▸ **REQUIRED WORK**: Whenever a line in the data below includes the string "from", copy it out.
*** RECORDED INFORMATION ***
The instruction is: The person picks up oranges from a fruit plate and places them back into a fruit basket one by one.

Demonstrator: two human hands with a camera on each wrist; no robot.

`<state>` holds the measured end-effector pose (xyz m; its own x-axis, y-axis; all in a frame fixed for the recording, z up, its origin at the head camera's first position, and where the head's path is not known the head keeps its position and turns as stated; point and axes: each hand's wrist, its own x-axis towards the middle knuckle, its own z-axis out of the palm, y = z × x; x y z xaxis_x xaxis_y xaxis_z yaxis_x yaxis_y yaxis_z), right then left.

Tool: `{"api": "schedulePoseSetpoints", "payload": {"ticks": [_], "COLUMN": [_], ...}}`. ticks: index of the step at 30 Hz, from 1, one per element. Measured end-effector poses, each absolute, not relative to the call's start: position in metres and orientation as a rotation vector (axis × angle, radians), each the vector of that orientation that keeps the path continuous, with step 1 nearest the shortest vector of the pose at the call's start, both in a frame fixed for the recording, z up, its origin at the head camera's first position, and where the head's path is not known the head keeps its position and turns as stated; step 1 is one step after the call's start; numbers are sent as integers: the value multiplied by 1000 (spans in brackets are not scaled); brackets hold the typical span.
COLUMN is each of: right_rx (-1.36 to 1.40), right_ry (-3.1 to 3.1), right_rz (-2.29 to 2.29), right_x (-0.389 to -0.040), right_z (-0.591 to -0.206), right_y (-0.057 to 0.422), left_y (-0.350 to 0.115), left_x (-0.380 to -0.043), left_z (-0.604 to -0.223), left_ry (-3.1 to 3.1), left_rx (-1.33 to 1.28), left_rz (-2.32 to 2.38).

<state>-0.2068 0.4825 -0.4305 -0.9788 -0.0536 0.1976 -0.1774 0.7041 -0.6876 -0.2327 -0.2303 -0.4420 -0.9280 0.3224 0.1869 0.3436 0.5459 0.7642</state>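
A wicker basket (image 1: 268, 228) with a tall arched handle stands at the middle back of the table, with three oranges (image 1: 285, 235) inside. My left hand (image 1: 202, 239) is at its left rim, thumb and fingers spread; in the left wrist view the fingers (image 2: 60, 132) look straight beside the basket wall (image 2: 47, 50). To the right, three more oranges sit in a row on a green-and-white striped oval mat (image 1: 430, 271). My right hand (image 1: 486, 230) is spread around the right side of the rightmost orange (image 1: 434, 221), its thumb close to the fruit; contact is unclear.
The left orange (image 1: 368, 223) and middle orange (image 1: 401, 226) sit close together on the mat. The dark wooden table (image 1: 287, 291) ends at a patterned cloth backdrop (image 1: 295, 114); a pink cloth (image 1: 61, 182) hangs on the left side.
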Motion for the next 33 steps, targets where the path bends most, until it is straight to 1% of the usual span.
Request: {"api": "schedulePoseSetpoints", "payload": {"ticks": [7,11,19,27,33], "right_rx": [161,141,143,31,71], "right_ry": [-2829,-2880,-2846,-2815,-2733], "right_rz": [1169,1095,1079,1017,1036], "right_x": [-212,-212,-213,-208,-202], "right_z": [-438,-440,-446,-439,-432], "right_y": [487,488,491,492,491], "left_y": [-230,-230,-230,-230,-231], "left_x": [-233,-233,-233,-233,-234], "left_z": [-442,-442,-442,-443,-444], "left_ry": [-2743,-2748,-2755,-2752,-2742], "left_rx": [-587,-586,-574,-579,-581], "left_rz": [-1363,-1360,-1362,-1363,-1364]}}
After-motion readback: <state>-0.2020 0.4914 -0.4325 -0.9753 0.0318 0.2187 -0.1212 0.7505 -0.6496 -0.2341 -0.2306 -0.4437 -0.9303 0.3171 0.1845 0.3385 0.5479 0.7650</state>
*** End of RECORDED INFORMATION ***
▸ **ANSWER BELOW**:
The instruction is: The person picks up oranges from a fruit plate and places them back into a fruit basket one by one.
Tool: `{"api": "schedulePoseSetpoints", "payload": {"ticks": [_], "COLUMN": [_], ...}}`. ticks: index of the step at 30 Hz, from 1, one per element. Measured end-effector poses, each absolute, not relative to the call's start: position in metres and orientation as a rotation vector (axis × angle, radians), each the vector of that orientation that keeps the path continuous, with step 1 nearest the shortest vector of the pose at the call's start, both in a frame fixed for the recording, z up, its origin at the head camera's first position, and where the head's path is not known the head keeps its position and turns as stated; step 1 is one step after the call's start; numbers are sent as integers: the value multiplied by 1000 (spans in brackets are not scaled); brackets hold the typical span.

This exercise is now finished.